L’exposition en cours au musée Jacquemart-André vient ranimer un autre type de preuves, artistiques cette fois. En effet, les peintures d’Artemisia viennent témoigner de l’impact du crime qu’elle a subi, tout comme de la violence du procès. Il est ainsi intéressant de savoir qu’au cours de ce dernier elle fit citer, comme attestations, plusieurs de ses tableaux peints entre son viol et le début du procès : Suzanne et les vieillards3 et Judith et sa servante avec la tête d’Holopherne. Ce dernier tableau (faisant partie d’une série sur le même thème) disparut pourtant avant les audiences. On a supposé que l’accusé fit en sorte de le soustraire à la justice, ce qui renforce sa valeur probatoire en quelque sorte, aussi inédit ce procédé soit-il.

Après le procès, Artemisia ne cessera également de donner des indices ou des rappels de cette violence masculine vengée par des femmes puissantes, auxquelles elle donne souvent ses propres traits, que ce soit dans les Madeleine pénitentes ou ses différentes Cléopâtre, ou encore dans ses représentations bibliques (Yaël et Sisera) ou légendaires d’une grande violence tel le viol le plus célèbre de la Rome antique, Tarquin et Lucrèce.

Malgré l’abondance d’œuvres sans lien direct avec le double traumatisme subi qui vient résonner avec la vie assez rocambolesque et très libérée de l’artiste (mère, épouse, amante), qui lui fournit4 d’autres inspirations plus sensuelles (telle sa Vénus endormie), ou consensuelles (liées aux commandes – Clio, muse de l’histoire ; Saint-Jean Baptiste dans le désert ; Minerve – et toute une série de portraits – parmi lesquels Portrait d’une dame tenant un éventail, Portrait d’un chevalier de l’ordre de Saint-Étienne), Artemisia Gentileschi retrouva incontestablement sa dignité de femme par son activité de peintre, dépassant par la maîtrise de son art toutes les figures masculines qui exercèrent sur elle un pouvoir patriarcal ou paternaliste.

Notes de bas de pages

  • 1.
    La peine qui fut initialement prononcée le 27 novembre 1612 laissait au condamné le choix entre cinq années de galère et le bannissement de Rome.

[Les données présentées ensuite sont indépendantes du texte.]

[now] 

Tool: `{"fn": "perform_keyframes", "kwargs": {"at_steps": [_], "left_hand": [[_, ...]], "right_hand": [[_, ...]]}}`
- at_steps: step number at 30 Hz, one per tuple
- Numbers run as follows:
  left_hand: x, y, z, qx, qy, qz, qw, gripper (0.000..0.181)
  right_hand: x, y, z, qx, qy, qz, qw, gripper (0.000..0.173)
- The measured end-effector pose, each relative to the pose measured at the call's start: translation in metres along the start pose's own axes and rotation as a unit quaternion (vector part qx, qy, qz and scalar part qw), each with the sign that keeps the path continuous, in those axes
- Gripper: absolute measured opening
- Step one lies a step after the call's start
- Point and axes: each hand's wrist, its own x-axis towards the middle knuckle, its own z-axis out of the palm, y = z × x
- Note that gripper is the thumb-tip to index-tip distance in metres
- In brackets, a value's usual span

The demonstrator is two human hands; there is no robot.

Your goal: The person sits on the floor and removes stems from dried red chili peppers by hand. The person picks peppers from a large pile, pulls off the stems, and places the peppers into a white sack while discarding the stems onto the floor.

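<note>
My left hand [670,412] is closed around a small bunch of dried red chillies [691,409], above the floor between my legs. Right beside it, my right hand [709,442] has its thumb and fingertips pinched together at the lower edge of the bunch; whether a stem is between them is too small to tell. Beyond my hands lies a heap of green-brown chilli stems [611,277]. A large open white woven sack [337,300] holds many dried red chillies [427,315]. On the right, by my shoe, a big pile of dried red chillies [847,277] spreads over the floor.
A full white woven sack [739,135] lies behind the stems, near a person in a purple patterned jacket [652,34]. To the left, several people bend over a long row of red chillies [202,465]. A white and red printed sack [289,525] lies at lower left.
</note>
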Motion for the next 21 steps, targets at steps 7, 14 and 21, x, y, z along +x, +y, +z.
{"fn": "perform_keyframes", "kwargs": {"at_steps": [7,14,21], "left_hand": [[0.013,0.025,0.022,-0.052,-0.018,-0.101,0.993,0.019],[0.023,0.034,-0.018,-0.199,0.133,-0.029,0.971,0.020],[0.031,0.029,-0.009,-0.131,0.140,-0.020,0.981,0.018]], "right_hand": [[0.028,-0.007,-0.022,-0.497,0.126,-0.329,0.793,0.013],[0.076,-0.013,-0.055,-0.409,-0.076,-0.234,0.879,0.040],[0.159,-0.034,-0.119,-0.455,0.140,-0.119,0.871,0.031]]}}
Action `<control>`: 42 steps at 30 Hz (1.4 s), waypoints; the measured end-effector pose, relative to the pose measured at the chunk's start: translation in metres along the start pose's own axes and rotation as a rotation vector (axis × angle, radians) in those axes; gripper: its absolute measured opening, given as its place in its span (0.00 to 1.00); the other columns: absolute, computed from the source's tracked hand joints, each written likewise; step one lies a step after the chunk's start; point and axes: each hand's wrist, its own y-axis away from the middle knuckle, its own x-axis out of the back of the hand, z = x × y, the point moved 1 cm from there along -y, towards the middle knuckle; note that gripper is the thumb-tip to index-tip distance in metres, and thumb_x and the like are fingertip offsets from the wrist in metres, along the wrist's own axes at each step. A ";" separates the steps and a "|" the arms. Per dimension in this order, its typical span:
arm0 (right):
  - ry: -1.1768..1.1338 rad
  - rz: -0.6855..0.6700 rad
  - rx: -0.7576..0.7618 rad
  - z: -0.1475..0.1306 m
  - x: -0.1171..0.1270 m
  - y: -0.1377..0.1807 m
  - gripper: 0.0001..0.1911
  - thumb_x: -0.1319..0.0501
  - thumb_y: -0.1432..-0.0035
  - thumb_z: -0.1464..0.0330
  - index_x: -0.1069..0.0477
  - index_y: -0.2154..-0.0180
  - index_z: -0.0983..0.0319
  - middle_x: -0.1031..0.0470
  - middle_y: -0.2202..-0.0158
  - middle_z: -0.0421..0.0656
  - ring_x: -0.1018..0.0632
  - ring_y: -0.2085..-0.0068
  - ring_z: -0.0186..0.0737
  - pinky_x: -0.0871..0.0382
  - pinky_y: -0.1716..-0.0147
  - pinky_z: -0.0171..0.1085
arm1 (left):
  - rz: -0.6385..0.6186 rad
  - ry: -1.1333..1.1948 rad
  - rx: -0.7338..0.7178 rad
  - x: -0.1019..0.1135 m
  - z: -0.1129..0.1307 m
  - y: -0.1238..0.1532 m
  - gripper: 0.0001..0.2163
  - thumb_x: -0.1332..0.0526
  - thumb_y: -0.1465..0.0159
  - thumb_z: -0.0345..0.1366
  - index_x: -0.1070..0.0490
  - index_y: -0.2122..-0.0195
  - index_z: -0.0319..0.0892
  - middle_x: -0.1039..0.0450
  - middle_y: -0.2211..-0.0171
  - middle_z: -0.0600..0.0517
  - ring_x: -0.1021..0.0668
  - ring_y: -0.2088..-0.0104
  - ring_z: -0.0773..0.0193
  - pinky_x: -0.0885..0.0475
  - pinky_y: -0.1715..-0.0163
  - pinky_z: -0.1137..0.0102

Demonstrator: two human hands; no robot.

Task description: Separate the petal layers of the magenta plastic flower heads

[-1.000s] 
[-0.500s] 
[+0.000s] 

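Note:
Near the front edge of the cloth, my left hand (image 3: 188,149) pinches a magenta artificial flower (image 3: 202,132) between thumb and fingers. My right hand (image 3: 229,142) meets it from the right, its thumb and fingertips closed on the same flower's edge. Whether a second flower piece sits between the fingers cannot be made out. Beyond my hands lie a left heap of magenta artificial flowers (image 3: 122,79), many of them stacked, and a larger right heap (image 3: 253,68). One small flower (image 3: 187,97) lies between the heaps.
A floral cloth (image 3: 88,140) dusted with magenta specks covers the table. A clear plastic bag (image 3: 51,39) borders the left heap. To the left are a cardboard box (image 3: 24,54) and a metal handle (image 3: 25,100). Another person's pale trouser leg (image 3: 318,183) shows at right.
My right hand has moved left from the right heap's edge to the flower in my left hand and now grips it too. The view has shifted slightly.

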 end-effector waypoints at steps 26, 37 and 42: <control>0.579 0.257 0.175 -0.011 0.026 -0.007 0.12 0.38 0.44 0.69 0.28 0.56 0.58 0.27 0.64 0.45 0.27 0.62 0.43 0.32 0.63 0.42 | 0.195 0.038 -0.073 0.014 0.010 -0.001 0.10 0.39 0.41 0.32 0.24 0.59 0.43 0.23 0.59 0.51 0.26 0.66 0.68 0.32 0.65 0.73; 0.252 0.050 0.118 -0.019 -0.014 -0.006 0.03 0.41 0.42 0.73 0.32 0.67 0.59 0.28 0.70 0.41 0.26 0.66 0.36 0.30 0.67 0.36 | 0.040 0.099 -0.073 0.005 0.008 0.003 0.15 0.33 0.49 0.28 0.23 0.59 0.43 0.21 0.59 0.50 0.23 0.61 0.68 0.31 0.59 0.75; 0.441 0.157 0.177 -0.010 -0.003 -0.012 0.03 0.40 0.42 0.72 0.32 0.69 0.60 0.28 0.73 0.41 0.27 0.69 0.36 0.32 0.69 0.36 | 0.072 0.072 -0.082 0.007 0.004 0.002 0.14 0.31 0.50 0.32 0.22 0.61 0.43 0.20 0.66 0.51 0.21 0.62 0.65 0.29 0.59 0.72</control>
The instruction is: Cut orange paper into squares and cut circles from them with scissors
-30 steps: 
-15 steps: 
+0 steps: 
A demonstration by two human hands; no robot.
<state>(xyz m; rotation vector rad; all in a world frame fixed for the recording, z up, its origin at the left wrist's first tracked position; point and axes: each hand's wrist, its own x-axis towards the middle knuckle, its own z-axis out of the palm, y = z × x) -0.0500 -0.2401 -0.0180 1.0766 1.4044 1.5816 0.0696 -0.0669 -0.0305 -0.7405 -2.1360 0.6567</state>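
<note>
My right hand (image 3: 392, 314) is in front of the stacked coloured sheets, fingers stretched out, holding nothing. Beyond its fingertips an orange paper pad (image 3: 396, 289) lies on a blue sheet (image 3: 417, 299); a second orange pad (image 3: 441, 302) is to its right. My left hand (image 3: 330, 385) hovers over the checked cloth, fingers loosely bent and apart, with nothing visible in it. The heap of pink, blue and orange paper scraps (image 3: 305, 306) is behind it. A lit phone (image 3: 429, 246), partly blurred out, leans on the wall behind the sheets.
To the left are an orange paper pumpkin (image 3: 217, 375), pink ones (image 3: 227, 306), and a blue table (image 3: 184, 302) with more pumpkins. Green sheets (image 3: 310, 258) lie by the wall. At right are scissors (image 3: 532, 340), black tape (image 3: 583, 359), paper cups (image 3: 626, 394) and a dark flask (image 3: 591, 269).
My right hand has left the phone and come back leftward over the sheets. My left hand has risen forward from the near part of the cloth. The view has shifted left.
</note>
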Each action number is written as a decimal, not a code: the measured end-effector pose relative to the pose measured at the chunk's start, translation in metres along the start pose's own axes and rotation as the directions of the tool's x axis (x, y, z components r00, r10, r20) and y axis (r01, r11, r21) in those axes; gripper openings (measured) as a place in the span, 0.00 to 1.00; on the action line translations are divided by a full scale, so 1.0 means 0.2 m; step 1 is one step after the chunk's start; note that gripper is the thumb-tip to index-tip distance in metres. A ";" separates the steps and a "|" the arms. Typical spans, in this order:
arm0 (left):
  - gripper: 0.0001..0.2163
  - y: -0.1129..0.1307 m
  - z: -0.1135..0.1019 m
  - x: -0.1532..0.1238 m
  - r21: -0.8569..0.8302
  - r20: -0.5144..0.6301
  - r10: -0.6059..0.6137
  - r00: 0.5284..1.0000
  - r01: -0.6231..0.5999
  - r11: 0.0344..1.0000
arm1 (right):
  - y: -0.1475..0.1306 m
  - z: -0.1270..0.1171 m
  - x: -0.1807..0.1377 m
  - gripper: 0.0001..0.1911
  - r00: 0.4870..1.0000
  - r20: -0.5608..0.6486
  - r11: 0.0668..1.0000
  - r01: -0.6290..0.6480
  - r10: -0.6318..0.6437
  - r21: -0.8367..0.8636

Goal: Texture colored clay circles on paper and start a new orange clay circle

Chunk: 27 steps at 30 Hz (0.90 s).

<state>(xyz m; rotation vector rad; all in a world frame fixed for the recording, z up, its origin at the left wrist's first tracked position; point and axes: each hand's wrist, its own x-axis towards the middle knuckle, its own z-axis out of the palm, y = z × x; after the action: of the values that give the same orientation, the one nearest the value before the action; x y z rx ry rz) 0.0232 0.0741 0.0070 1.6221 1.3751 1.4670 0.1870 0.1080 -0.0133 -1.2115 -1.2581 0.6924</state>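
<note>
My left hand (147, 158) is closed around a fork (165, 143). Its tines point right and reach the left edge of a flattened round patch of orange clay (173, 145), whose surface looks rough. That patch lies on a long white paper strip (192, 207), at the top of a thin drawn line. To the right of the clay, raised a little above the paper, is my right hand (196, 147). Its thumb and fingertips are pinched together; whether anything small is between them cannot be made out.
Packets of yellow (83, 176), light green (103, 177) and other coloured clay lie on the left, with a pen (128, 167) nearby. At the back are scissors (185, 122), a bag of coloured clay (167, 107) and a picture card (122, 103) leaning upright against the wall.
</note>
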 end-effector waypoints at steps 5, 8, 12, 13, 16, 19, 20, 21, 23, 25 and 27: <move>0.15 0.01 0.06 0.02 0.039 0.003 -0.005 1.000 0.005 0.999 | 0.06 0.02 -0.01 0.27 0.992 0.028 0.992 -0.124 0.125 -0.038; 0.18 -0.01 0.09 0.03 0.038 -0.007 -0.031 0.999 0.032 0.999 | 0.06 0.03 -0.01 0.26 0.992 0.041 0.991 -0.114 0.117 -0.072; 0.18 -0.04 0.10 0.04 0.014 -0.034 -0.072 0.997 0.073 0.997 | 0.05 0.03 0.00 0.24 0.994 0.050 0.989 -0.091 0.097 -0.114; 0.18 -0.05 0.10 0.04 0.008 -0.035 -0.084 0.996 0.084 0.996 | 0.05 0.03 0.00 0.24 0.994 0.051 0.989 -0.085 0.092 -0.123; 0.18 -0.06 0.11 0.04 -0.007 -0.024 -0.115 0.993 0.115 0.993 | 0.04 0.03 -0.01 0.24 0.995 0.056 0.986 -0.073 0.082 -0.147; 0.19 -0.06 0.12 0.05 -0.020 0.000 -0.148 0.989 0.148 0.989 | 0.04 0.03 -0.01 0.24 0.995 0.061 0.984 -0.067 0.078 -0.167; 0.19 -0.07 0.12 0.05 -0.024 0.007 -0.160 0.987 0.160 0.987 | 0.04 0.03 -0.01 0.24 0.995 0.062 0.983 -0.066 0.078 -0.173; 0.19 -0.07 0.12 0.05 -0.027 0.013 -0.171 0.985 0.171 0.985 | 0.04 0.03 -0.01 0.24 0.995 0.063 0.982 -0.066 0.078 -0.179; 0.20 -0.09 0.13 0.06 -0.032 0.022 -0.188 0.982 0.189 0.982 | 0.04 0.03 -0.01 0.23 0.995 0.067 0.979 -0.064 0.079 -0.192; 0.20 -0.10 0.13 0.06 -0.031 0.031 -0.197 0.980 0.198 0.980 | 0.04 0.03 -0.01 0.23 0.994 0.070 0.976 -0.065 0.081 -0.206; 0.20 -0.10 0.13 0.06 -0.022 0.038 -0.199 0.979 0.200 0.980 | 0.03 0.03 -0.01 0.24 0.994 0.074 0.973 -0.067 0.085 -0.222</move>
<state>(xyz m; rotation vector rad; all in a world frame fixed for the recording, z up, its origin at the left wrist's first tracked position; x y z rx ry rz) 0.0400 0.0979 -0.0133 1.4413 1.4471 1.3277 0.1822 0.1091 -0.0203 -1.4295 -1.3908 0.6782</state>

Finalement c’est un exil de cinq ans qui fut prononcé, sans pour autant qu’il soit appliqué immédiatement et sans qu’une réparation pécuniaire soit ordonnée. Pour un récit détaillé de la sentence, ainsi que de l’intégralité du procès, v. la biographie romancée d’Alexandra Lapierre, Artemisia. Un duel pour l’immortalité, 1998, Robert Laffont, Pocket.
  • 2.
    Artemisia Gentileschi, Actes d’un procès pour viol, 1984, éd. des femmes-Antoinette Fouque.
  • 3.
    Une première version controversée (signée mais possiblement exécutée avec le père) est antérieure au viol.
  • 4.
    V. le catalogue richement illustré de l’exposition : Artemisia, Héroïne de l’art, Fonds Mercator, Culturespaces, 2025.